The discovery of coarse placer gold on the Nicoamen River above Lytton in 1857 initiated the country’s first gold rush by prospectors from California resulting in the discovery of bar gold at Yale on the lower Fraser River and upstream points in 1858. The bars were mined very rapidly from this source before production records began in 1874. Placer activity occurred on the Lillooet River, but again production was not documented in government files during this period.


These events required the Governor in Victoria to provide an accessible route to the rich placer deposits in the Cariboo goldfields. Traveling through the Fraser Canyon was formidable and treacherous such that miners returning to Victoria in the summer of 1858 chose a different route. It was an old Indian trail that started at the head of Harrison Lake and went northward connected by Anderson and Seaton Lakes to Lillooet, then over Pavilion Mountain to Clinton and further north to goldfields around Quesnel and Barkerville.

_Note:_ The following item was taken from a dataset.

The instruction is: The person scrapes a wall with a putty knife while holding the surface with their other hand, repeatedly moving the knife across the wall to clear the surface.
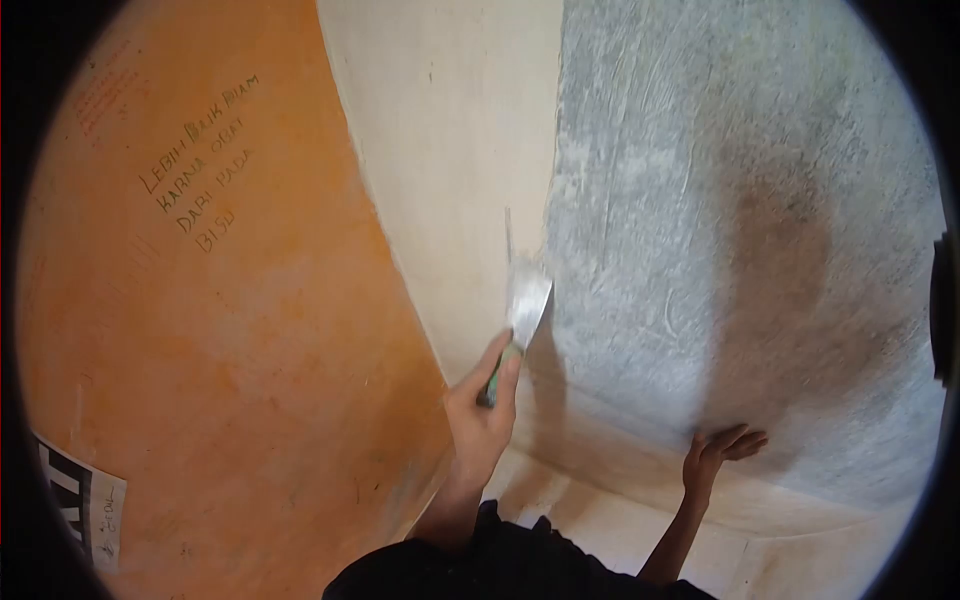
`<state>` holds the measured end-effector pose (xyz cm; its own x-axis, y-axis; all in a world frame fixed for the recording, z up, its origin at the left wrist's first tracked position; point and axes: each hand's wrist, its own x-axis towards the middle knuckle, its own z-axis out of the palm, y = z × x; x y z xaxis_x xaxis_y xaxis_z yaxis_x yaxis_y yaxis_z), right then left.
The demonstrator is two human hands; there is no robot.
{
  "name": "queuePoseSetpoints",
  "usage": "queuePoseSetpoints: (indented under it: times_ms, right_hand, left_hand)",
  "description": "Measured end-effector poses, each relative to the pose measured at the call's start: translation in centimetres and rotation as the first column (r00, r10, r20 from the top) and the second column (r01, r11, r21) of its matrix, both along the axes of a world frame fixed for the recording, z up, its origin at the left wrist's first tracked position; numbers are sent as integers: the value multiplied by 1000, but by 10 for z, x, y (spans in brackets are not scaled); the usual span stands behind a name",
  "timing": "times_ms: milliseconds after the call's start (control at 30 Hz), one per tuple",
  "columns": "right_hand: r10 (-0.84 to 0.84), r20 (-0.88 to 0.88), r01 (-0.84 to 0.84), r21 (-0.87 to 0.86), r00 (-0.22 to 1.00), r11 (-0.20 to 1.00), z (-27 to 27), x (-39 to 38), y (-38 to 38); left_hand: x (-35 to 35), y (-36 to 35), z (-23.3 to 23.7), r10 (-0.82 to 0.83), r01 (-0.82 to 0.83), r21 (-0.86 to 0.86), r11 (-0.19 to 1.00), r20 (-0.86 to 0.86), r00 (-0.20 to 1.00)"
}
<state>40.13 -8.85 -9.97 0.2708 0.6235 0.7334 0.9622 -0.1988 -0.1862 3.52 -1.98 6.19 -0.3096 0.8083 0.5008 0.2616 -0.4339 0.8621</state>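
My left hand (482, 415) is closed around the green handle of a putty knife (528, 305) with a broad, shiny metal blade. The blade lies at the wall, close to the border between a smooth cream strip (455, 120) and a rough grey-blue painted area (640, 200). A thin dark line marks the cream surface just above the blade. Lower and to the right, my right hand (725, 445) rests open near the bottom of the grey-blue area, fingers stretched out to the right; its palm is hidden.
An orange wall (280, 380) with handwritten lettering (205, 165) rises on the left. Low on it sits a black-and-white sticker (95, 505). Below the grey-blue area runs a cream surface (590, 510). A dark object (942, 310) shows at the right edge, and shadows fall across the wall.
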Motion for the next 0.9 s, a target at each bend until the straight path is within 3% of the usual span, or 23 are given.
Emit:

Although lengthy and involving numerous portages the route was far more practicable, safer and provided the necessary access to the upper Fraser River in the interior for miners attracted by the Cariboo gold rush.


The Governor decided to upgrade the trail and it became known as the Harrison- Lillooet Trail. On August 8, 1858 a voluntary army left Victoria by ship to prepare a landlocked site at the head of Harrison Lake. Named in honor of the sponsor the Governor, Port Douglas was to serve as the transit jump-off point to the Cariboo goldfields. The trail was completed by the end of September 1858. Steamers were placed on the connecting lakes and a horse drawn railroad operated the portage traverse between Anderson and Seaton Lakes. By February 1859 the population of Port Douglas reached 200 and the town prospered for 5 years with more than 30,000 miners passing through. To meet their needs a series of 11 roadhouses and tiny settlements opened up along the Harrison- Lillooet Trail between Port Douglas and the southern tip of Lillooet Lake. Pemberton was established at the northern end of Lillooet Lake.


The Cariboo discoveries in the late 1860’s meant the death knell for Port Douglas. The building of a wagon road through the Fraser Canyon by the Royal Engineers started in 1862 and was completed in 1864. Wagons were now hauled the entire distance through Cache Creek and Clinton. Port Douglas fell into disuse as it was landlocked by swamp lands that often froze over 4 months of the year, it required portages and the town was situated at the bottom of a steep hill which was the starting point of the trail. Port Douglas became a ghost town by 1868 and was destroyed by fire in 1898.


Port Douglas is now the site of the base camp which includes offices and housing facilities, a maintenance shop, warehouse, hydroelectric power plant, and a pilot plant with a laboratory.